The French economy grew only 0.2% in the second quarter after stalling in the first three months of the year, the French central bank said today, while the trade deficit widened in May from the previous month.
France's recovery is falling behind other euro zone countries as data shows the euro zone's second biggest economy failing to pick up speed.
President Francois Hollande has sought to stimulate growth and hiring by pushing through big payroll tax cuts designed to make companies more competitive, but the effects have yet to show in economic data.
The Bank of France's estimate was unchanged from a previous projection, which also pegged growth during the period from April through June at 0.2%.
Underscoring a lag with Germany, which has a hefty current account surplus, France's trade deficit widened in May to €4.9 billion from €4.1 billion the previous month, data from the customs office showed.

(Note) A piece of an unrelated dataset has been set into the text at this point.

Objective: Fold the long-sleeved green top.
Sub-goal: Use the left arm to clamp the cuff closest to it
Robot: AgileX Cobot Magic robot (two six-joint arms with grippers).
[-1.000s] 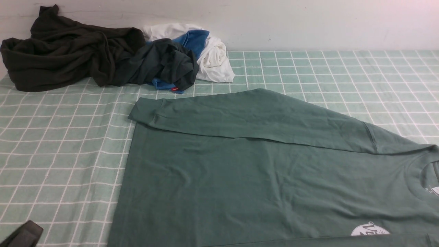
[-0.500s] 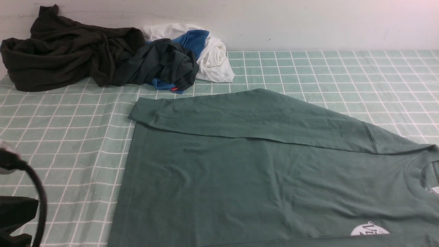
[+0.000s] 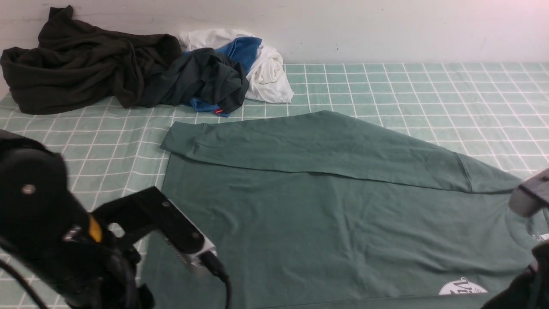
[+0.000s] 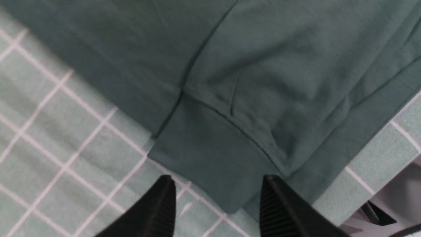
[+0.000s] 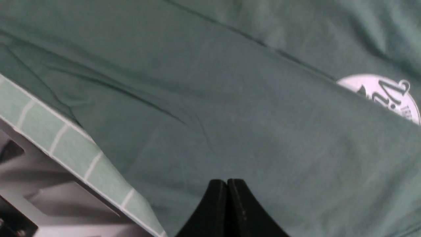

The weak start to the year risks derailing the French government's forecast for 1% growth this year, upon which it has built its budget.
Any shortfall could put France's deficit-cutting promises to its EU partners at risk.
The central bank updated its growth estimate in its monthly business climate report, which put its measure of morale in the industrial sector as unchanged - at 97 - from May. A figure below 100 is below the long term average.
Confidence in the services sector was also flat - at 93 - compared with the previous month.
Separately, the Finance Ministry said the budget deficit had fallen to €64.3 billion at the end of May from a deficit of €72.6 billion a year earlier.